"Envelhecer não é uma guerra. É um massacre". Citação de Everyman de Philip Roth lida aqui em
mais um texto brilhante do Rogério Casanova apanhado agora a destempo. É
este massacre que vemos no rosto das pessoas quando o corpo decai,
tragédia amplificada pelo corpo do actor que multiplica por profissão os
espelhos e promontórios em sua volta. Em 1924, Emil Jannings, atingido
pelo tempo, foi despromovido no filme de Murnau, Der letzte Mann,
de porteiro símbolo da fachada de um importante hotel ao anonimato das
catacumbas das WC's. Essa "chute", o cinema filmou-a, sobretudo no caso
dos actores, temperando a nostalgia com a incapacidade de lidar com o
fim. Como ditadores de um país só seu recusando-se a renunciar ao poder,
os actores em queda tornam-se cegos ao movimento descendente e
reafirmam-se a todo o tempo "ready for their close up".
Birdman (2014) de Alejandro González Iñárritu |
Nestes termos o filme de Iñárritu, Birdman,
limita-se a imaginar, entre o super-realismo dos tiros muito
explicadinho e o realismo mágico de asas demasiado soltas, esse dilema
visto de uma outra escala geométrica. Se Jannings tinha o seu "céu" nas
portas giratórias da fachada do hotel, Michael Keaton teve o seu céu no
céu. A "superheroização" do cinema, aqui semi-desculpada por Roland
Barthes que não se sabe em que filme entrou, apenas ironiza o problema.

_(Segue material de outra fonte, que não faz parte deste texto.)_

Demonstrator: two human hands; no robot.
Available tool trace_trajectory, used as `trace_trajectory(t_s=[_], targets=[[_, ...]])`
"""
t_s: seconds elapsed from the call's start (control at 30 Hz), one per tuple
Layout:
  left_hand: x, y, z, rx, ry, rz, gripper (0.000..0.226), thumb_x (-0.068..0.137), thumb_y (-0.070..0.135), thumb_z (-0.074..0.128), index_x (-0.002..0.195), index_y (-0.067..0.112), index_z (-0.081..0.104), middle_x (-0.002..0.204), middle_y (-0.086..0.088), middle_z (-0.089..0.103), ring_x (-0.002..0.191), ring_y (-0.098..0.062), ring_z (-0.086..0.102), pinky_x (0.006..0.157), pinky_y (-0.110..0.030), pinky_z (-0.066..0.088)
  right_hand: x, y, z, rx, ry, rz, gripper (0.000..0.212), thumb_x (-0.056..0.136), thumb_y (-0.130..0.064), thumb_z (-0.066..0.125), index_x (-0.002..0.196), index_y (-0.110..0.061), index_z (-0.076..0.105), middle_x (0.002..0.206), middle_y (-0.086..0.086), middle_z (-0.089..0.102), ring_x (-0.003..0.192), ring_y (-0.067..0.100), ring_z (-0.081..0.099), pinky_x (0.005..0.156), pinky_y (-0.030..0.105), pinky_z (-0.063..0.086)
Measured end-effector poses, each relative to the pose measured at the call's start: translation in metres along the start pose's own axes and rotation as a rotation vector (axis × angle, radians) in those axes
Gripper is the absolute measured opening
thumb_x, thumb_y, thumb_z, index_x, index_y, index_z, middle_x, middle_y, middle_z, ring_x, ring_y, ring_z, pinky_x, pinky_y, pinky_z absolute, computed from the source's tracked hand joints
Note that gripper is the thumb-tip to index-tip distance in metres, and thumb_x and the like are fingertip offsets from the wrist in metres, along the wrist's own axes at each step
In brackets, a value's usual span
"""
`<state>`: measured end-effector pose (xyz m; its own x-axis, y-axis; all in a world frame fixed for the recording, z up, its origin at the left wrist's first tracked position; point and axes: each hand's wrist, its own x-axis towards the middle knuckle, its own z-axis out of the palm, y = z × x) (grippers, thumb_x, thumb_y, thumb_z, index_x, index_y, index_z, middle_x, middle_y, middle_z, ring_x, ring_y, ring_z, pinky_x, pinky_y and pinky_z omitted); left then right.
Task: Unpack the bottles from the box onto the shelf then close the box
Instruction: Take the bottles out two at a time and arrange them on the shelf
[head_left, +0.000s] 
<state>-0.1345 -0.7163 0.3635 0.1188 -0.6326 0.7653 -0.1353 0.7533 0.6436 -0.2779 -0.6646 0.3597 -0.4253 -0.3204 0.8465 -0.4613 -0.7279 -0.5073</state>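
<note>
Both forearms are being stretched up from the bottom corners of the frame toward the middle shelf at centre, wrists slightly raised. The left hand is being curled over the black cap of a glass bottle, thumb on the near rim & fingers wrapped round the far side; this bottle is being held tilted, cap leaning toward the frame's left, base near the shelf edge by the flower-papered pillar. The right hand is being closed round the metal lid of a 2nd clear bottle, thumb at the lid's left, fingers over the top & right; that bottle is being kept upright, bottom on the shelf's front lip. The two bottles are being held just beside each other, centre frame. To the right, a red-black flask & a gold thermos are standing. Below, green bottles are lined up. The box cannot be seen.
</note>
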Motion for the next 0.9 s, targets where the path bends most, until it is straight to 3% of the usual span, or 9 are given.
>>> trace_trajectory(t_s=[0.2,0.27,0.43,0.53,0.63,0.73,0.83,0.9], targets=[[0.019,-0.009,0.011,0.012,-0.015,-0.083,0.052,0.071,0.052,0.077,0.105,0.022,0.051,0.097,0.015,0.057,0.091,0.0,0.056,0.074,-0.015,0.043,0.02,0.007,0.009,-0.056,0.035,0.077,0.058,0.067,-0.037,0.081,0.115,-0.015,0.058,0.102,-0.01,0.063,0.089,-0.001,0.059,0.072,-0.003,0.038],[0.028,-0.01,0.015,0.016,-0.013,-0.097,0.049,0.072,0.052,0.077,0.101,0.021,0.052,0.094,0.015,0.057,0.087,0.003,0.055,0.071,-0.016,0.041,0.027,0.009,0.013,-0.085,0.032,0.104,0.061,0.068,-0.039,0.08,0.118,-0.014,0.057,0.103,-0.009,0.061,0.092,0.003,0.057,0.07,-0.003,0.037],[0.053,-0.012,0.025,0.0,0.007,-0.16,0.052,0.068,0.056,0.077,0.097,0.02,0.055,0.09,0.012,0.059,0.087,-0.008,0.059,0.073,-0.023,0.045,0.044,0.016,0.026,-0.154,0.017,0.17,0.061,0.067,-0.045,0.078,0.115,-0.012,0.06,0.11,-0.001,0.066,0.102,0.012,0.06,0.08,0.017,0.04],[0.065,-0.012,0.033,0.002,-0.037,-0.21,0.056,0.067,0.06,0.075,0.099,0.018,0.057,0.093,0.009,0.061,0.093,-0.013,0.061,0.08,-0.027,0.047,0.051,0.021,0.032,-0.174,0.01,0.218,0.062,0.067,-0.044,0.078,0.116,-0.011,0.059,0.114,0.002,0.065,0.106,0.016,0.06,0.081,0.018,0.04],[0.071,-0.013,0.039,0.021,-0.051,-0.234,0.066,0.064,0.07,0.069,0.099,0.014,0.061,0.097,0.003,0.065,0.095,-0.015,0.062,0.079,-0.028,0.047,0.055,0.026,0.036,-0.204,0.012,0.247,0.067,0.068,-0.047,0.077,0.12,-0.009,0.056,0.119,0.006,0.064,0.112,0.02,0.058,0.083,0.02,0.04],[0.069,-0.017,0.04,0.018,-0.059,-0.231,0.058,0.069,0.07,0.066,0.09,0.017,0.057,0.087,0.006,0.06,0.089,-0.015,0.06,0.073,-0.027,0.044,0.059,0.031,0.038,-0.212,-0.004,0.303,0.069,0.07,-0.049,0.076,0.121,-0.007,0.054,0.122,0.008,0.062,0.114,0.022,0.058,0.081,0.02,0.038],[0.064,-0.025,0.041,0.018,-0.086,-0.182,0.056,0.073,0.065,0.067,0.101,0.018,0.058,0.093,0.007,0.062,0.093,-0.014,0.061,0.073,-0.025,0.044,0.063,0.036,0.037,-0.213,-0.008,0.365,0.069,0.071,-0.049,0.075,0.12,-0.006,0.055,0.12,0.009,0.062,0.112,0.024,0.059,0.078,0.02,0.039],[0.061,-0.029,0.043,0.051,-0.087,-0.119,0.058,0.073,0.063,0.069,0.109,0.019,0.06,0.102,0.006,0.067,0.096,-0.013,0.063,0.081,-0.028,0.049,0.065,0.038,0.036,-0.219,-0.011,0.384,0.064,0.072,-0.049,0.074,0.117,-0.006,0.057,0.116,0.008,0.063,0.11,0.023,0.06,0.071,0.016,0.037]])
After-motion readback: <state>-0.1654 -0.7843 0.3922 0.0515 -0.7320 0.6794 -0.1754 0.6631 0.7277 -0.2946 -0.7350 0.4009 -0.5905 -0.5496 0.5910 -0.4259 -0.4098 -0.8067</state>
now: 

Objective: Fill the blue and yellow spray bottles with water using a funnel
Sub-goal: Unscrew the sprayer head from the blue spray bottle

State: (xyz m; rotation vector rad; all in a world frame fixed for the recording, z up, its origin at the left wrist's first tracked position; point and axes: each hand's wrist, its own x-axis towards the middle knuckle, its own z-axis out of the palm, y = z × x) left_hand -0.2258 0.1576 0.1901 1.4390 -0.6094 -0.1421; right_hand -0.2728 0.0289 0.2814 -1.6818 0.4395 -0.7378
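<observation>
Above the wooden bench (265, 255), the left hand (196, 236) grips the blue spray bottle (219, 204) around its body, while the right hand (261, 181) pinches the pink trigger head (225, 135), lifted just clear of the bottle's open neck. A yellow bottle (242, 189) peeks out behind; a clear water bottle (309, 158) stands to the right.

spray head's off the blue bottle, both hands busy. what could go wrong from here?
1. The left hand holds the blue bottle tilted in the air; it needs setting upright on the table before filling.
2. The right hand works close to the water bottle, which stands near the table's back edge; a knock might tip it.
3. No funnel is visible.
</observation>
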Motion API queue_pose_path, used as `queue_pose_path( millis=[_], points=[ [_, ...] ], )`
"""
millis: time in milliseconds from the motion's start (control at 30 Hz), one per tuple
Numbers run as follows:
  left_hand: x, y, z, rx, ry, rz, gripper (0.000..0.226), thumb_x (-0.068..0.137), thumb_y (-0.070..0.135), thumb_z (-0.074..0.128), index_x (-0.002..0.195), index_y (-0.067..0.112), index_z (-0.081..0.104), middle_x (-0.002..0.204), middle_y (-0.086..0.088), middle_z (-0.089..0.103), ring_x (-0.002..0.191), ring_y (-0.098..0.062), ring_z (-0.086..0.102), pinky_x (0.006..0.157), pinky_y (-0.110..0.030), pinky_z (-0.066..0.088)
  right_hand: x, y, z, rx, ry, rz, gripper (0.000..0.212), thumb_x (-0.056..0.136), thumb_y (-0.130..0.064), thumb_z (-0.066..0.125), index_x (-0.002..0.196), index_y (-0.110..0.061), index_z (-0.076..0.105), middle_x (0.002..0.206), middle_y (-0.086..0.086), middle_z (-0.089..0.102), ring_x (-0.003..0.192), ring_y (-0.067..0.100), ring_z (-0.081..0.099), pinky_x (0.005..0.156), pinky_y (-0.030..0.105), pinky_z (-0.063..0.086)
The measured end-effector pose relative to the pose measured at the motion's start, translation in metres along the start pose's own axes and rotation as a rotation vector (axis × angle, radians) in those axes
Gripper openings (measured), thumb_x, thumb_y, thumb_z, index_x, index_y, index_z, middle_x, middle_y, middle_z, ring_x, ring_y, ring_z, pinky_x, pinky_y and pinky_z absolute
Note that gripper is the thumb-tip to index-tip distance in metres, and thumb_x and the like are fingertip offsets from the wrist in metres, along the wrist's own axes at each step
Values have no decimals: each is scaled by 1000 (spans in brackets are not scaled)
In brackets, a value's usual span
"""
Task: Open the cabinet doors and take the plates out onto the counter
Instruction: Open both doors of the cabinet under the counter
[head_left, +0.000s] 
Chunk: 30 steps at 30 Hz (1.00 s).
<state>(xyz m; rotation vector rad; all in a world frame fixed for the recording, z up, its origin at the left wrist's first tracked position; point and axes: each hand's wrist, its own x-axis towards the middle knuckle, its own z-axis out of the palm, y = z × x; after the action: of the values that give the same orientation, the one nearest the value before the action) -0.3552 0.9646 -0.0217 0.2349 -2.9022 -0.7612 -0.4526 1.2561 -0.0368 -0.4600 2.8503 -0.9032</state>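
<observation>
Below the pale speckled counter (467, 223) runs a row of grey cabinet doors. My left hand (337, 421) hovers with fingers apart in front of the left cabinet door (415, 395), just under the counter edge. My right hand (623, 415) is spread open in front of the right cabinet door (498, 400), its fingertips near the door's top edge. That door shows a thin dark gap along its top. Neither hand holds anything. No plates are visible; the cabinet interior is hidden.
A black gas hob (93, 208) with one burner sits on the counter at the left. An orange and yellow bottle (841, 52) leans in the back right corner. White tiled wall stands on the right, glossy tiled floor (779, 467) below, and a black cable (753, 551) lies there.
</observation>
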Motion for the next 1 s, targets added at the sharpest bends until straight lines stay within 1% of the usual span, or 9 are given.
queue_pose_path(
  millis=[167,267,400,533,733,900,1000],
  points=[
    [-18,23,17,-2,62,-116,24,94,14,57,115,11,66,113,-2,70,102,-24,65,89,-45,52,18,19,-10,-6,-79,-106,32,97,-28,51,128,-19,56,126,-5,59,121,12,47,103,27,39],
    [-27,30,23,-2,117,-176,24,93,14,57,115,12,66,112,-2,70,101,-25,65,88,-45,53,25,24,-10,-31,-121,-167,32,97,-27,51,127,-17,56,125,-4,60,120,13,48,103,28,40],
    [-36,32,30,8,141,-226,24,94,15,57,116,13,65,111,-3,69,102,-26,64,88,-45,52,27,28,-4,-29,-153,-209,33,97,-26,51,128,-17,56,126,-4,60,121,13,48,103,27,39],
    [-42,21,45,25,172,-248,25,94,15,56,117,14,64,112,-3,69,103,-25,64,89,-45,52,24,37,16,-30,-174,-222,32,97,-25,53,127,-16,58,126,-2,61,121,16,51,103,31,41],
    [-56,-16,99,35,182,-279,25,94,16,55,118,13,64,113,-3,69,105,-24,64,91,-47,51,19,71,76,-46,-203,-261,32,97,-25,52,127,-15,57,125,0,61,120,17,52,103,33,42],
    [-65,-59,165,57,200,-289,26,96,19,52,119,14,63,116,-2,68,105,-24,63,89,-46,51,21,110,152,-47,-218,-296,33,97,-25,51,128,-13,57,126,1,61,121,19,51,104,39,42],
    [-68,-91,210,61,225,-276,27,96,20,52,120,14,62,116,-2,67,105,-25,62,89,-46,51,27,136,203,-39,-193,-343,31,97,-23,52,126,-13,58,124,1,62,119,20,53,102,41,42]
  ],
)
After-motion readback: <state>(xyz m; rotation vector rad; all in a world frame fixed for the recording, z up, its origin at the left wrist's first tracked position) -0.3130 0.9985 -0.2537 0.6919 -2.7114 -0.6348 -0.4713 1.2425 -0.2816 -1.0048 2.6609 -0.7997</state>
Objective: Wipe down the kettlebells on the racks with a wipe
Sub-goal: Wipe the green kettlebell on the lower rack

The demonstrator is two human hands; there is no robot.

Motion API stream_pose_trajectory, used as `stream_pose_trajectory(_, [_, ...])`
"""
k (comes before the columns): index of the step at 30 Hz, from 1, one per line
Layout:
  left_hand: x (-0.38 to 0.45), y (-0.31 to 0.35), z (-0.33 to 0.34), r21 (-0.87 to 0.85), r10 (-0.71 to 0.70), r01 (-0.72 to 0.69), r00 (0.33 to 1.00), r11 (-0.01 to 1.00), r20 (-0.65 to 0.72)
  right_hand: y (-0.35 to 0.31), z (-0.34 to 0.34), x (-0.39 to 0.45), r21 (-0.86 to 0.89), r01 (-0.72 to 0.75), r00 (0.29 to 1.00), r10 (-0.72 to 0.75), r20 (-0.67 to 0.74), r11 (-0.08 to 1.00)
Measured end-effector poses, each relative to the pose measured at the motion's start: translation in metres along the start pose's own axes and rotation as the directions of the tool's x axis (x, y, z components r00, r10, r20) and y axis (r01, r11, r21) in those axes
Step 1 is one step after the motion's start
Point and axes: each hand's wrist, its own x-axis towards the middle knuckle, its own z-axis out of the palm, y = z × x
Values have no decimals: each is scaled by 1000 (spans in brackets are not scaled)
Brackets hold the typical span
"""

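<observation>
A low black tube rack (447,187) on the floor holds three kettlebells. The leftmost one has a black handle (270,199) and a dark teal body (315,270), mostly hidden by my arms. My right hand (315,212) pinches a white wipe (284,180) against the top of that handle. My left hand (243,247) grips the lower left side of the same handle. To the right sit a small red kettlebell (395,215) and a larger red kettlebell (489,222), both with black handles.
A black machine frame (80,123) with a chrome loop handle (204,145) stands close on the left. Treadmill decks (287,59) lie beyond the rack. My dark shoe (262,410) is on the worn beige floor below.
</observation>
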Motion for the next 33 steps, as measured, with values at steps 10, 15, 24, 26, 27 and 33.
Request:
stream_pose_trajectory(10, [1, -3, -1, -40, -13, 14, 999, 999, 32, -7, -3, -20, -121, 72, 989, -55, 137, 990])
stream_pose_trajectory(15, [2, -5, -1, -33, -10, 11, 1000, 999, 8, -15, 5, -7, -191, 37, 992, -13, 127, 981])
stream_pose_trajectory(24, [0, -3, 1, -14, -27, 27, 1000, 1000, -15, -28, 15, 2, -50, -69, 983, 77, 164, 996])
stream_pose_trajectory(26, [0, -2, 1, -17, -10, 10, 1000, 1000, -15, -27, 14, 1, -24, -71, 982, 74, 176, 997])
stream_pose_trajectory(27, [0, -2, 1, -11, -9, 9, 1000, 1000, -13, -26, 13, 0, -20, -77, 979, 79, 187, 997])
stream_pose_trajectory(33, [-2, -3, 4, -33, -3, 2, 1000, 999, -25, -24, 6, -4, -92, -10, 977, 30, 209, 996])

Percebemos: maior é a decadência daquele que agora recorda os tempos de
ouro em que era um super-homem. Mas contrariamente a Jannings que vê no backstage a perdição, Iñárritu
quer fazer da cave (o teatro) um local de desesperado re-começo,
invertendo as escalas. Entre os céus e as catacumbas vem o espaço da
transição e da deambulação enfeitado da percussão constante de Antonio
Sanchez na banda sonora que prepara os diálogos-rap da trilha de
Keaton-Norton-Galifianakis-Watts, sobretudo estes.
Algures
nesse caminho do viajante solitário em busca de um reviver do passado
como presente há uma desordenação que chega no backstage do teatro como
nos corredores de um hotel perdido nas montanhas (The Shining), como um espaço de crime em continuidade cometido contra a psyche (The Rope) em plena Time Square de cuecas. Se exteriormente vamos todos voltar a viver este ano com Michael Keaton o que já tínhamos vivido em 2009 com Mickey Rourke
numa daquelas dobras de piscar o olho da história, o jogo das
geometrias do passado e da passagem do tempo faz-se de forma inédita.
Honestidade que acomoda as citações de Carver, Shakespeare, Flaubert,
por aí fora, mesmo nos diálogos mais simplezinhos com a crítica maléfica
e o actor salvífico.
"Not
ideas about the thing but the thing itself", a citação do início no
espelho de Riggan não serve tanto expulsar as ideias que possamos ter em
relação a Birdman mas mais para sublinhar que, ao contrário do
discurso paternalista e multi-cultural de Babel por exemplo, há por aqui qualquer coisa de "in
itself" além do super filme sobre a decadência ou da decadência de um super-herói.